Dents de scie
Je suis allé relire un post d’il y a 2 mois et je pourrais réécrire le même mot pour mot aujourd’hui… (je vais essayer de pas le faire, ça risque d’être saoulant). Coïncidence, comme il y a deux mois, on reçoit des amis ce soir et organiser tout cela me décourage. C’est peut-être simplement hormonal…
Ce matin je suis allé chez le gynéco pour le début du traitement. Dans la salle d’attente, que des femmes enceintes. Je me suis sentie tellement seule : j’en avais déjà les larmes aux yeux. Et puis je me suis reprise, je me suis concentrée sur ce que j’attendais de ce rendez-vous. En savoir plus sur ces 3 jours de retard.
Au début, il a cru que je parlais du tec de juillet : à ma grande surprise, il a évoqué un probable « début de grossesse » (sic). Puis, quand il a saisi qu’il s’agissait du précédent cycle, d’un cycle naturel, il n’a plus rien dit. Du coup, j’ai pas osé lui poser la question fatidique « Ca aurait pu être possible, docteur ?? »,… J’ai peut-être mal interprété son silence ?! C’est bêta, hein : résultat, on saura jamais… [ça me fait penser, un jour moins morose, je vous raconterai ma blague préférée.]
Nous avons embrayé sur le futur TEC. J’ai posé les mêmes questions que d’habitude (« L’autre protocole a-t-il de meilleures chances de réussite ? Est-ce que ça peut être une série défectueuse d’embryons ? ») et j’ai réentendu les mêmes phrases déjà prononcées dix fois. Réfugiée dans un tout petit coin de mon cerveau, je ne percevais que quelques mots, mais il ne m’en fallait pas plus pour suivre le fil, tant je connaissais ce foutu fil : « …loterie naturelle… aspect extérieur des embryons… on ne peut pas aller au-delà… ce que devient l’embryon à J5… on ne peut pas en dire plus… plus on essaie, plus on a de chances… le protocole s’est bien déroulé, pas de raison d’en changer ». Plus tard, sur la table d’examen : « Tout va bien… on peut commencer le traitement. »
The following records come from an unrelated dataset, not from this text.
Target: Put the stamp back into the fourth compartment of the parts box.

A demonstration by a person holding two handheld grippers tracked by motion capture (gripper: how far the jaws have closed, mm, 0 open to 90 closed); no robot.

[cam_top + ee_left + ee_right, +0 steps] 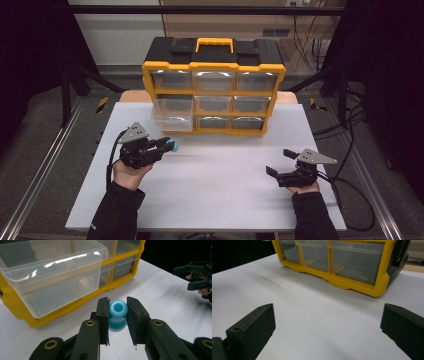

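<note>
A light blue spool-shaped piece [117, 315] with a hole through it sits between the pads of my left gripper [117, 307], which is shut on it. In the high view the left gripper [169, 145] holds that blue piece [174, 146] just above the white table, in front of a clear drawer [172, 114] pulled out of the yellow and black organiser [214, 90]. The same open drawer [53, 277] looks empty in the left gripper view. My right gripper [281, 162] rests at the right with its jaws wide apart and nothing between them.
The white tabletop [220, 185] stretches between both hands. The organiser's other clear drawers [329, 257] are pushed in. Black cables [350, 195] trail off the right edge, and metal rails [45, 160] run along the table's sides.
</note>
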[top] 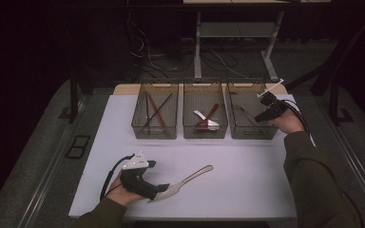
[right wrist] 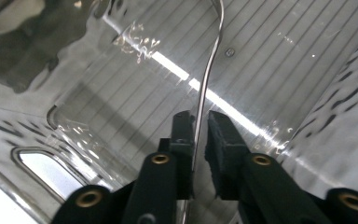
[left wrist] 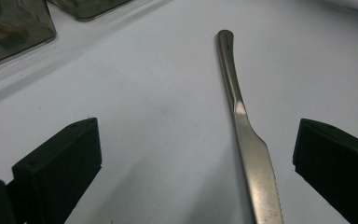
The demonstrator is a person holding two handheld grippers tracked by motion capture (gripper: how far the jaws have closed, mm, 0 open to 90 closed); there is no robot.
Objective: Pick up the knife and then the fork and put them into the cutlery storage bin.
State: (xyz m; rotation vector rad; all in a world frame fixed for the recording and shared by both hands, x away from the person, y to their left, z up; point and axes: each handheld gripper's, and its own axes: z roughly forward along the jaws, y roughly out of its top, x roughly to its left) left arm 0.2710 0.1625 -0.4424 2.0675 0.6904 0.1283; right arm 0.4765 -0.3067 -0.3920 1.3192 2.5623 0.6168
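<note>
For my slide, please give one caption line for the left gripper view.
Open left gripper straddling the serrated blade of a silver metal table knife lying on the white table.

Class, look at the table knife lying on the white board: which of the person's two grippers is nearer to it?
Left. The left gripper has its open jaws on either side of the knife blade; the right gripper is far off at the right-hand bin.

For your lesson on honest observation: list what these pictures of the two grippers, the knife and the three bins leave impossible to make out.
- Knife: blade tip cut off by the bottom edge, left gripper view.
- Metal utensil between the right gripper jaws: its head cut off by the top edge, right gripper view; what kind, unclear.
- Right bin: contents too dim and small, high view.
- Left gripper: jaws too dark to separate, high view.
</note>
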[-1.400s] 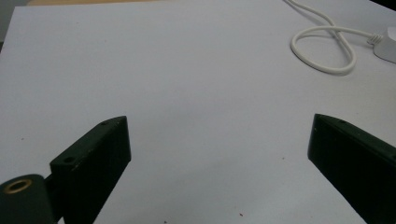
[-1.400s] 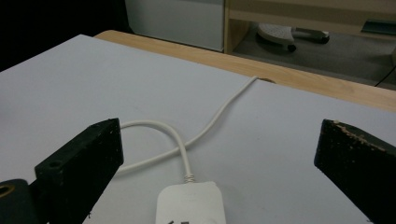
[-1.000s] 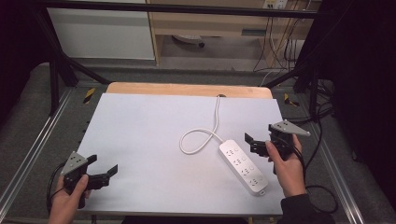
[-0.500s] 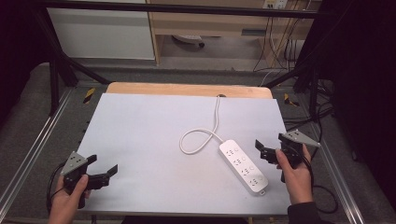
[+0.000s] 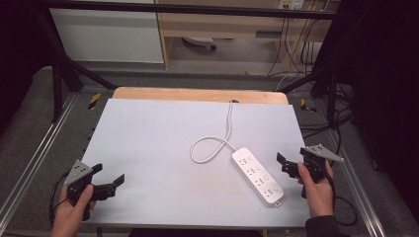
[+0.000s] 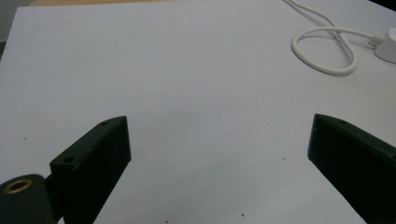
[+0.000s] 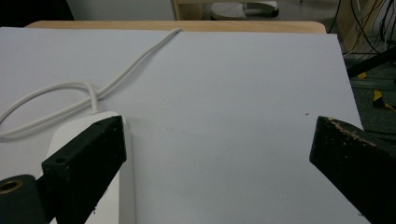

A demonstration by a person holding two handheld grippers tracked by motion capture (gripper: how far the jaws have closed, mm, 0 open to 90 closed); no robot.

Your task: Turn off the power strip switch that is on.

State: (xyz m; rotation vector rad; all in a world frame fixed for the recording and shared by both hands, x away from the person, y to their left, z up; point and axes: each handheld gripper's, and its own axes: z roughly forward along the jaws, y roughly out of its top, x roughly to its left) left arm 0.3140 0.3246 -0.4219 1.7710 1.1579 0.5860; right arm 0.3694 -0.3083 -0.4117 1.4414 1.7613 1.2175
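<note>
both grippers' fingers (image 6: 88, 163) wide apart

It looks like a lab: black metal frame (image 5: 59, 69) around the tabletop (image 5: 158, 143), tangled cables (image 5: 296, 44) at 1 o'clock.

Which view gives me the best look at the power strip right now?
The high view: the whole white power strip lies diagonally on the table, sockets and looped cord visible. The right gripper view shows just one end of it behind a jaw. The left gripper view catches only its corner at the frame edge, plus the cord loop.
</note>
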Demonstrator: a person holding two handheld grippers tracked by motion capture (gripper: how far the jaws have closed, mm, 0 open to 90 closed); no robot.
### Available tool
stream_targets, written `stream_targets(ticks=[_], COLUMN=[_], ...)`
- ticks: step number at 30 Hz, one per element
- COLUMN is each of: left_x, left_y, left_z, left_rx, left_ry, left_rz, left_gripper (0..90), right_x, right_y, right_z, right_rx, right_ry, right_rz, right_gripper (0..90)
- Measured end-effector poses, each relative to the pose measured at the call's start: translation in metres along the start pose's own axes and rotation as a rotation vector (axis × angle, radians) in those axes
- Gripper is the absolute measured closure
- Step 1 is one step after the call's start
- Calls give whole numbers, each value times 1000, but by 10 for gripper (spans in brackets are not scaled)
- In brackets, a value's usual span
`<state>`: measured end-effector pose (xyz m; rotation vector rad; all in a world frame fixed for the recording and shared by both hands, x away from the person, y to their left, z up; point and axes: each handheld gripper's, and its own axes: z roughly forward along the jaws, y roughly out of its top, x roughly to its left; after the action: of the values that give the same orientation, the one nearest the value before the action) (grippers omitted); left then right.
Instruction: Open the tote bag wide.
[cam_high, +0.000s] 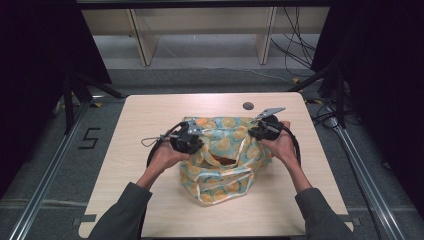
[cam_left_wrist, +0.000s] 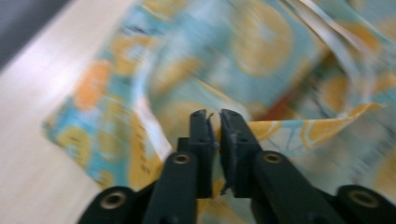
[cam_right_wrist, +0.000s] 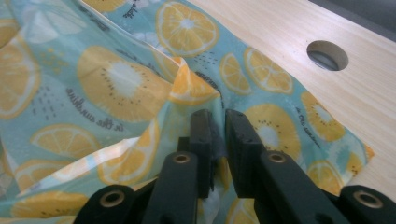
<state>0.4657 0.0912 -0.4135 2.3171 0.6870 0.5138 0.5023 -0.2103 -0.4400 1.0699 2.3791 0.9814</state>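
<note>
Bench (cam_high: 150, 115): pale wood, cable hole (cam_right_wrist: 328, 54) near the far edge. Fruit-print bag (cam_high: 220, 165) lies crumpled mid-bench, mouth gaping. Looks like thin coated fabric: light, floppy, probably slick, so it sags wherever it's unsupported. Best hold is the hemmed rim or a strap, not the loose panel. Left hand-held gripper (cam_left_wrist: 218, 122) is pinched down on a rim fold; right hand-held gripper (cam_right_wrist: 219, 123) is nearly closed, clamping fabric at the opposite rim.
</note>
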Motion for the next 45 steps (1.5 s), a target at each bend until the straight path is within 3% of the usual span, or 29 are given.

J’écoutais d’une oreille et en même temps, je me demandais ce que je foutais là, pourquoi j’avais perdu une heure trente de ma journée, pourquoi j’avais du m’éclipser furtivement du bureau avec ma sacoche de travail vide pour venir réentendre les mêmes éternelles non-conclusions. Apprendre que tout va toujours bien, sauf que le résultat est toujours putain de négatif.
Résultat, quand il m’a demandé si le moral allait bien, les larmes se sont mises à couler toutes seules, sur les côtés, comme dans les mangas [je rappelle que j’étais allongée en position gynécologique].
Les mots ne venaient pas, je n’arrivais pas à expliquer ce que je ressens : j’aurais pu parler des femmes de la salle d’attente, de l’impression de recommencer ce qui n’a déjà pas marché 7 fois, de cette troisième rentrée de septembre avec cet échec qui me colle à la peau, de mon anniversaire de rentrée en pma, de cette fausse joie que j’ai eue… autant de raison d’en baver. Du coup, devant mon silence, il était perplexe : « …dans cette société du tout tout de suite… accepter de ne pas tout comprendre… que ça puisse ne pas marcher… vous devriez voir quelqu’un… impatience… ». Il marchait sur des œufs, il n’y avait rien à dire. Pourtant je l’adore ce médecin… Mais là, il ne pouvait rien pour moi ! Les limites de l’exercice.
Je ne suis pas ressortie grandie de ce rendez-vous : je me sentais fade, conne, aride, inadaptée socialement : on venait de passer un mauvais moment tous les deux et les choses n’avancent pourtant pas…
Résultat : me voilà déprimée pour la journée (le mot est faible, je dois juste ravaler les larmes qui coulent toutes seules et les ramasser discrètement lorsque l’une d’elles m’échappe).